» **ACTIVITY**: From the first line of the listing below to the line with "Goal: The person", print each line exactly, and nothing more. Leave out the pictures.

» **RAW DATA**:
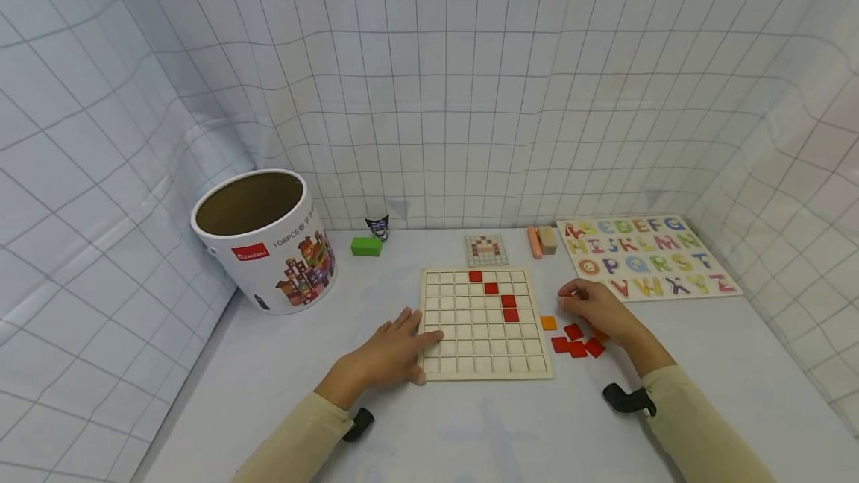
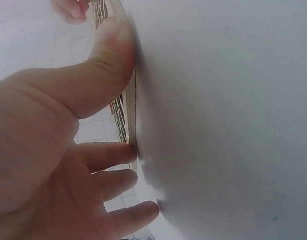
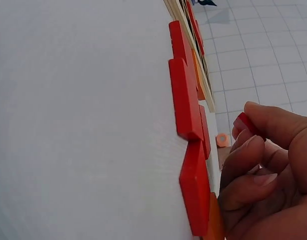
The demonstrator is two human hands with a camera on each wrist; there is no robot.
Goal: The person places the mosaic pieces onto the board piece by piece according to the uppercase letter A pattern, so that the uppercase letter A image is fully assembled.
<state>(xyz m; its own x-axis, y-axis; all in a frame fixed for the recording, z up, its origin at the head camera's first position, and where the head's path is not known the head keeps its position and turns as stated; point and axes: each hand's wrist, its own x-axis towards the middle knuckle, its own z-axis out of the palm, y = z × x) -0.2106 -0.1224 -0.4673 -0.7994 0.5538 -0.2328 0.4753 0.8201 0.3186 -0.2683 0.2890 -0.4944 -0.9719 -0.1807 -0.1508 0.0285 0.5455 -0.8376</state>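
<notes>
A wooden grid board (image 1: 470, 334) lies flat on the table, with several red square tiles (image 1: 510, 301) set in cells toward its top and right. My left hand (image 1: 392, 352) rests on the board's left edge, fingers spread and straight, the thumb side over the rim. In the right wrist view, a red tile (image 3: 245, 121) is pinched between the thumb and fingers of my right hand (image 3: 273, 165). That hand hovers just right of the board, above loose red tiles (image 1: 577, 349) and an orange tile (image 1: 548, 323).
Behind the board lies a small pattern card (image 1: 486, 250). An orange stick (image 1: 534, 242) and a wooden block (image 1: 547, 240) sit by the alphabet board (image 1: 644, 259) at right. A green block (image 1: 366, 247), a small dark figure (image 1: 378, 227) and a large white bucket (image 1: 268, 244) stand at left.
</notes>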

» **FINISHED TASK**:
The demonstrator is two human hands with a camera on each wrist; there is no robot.
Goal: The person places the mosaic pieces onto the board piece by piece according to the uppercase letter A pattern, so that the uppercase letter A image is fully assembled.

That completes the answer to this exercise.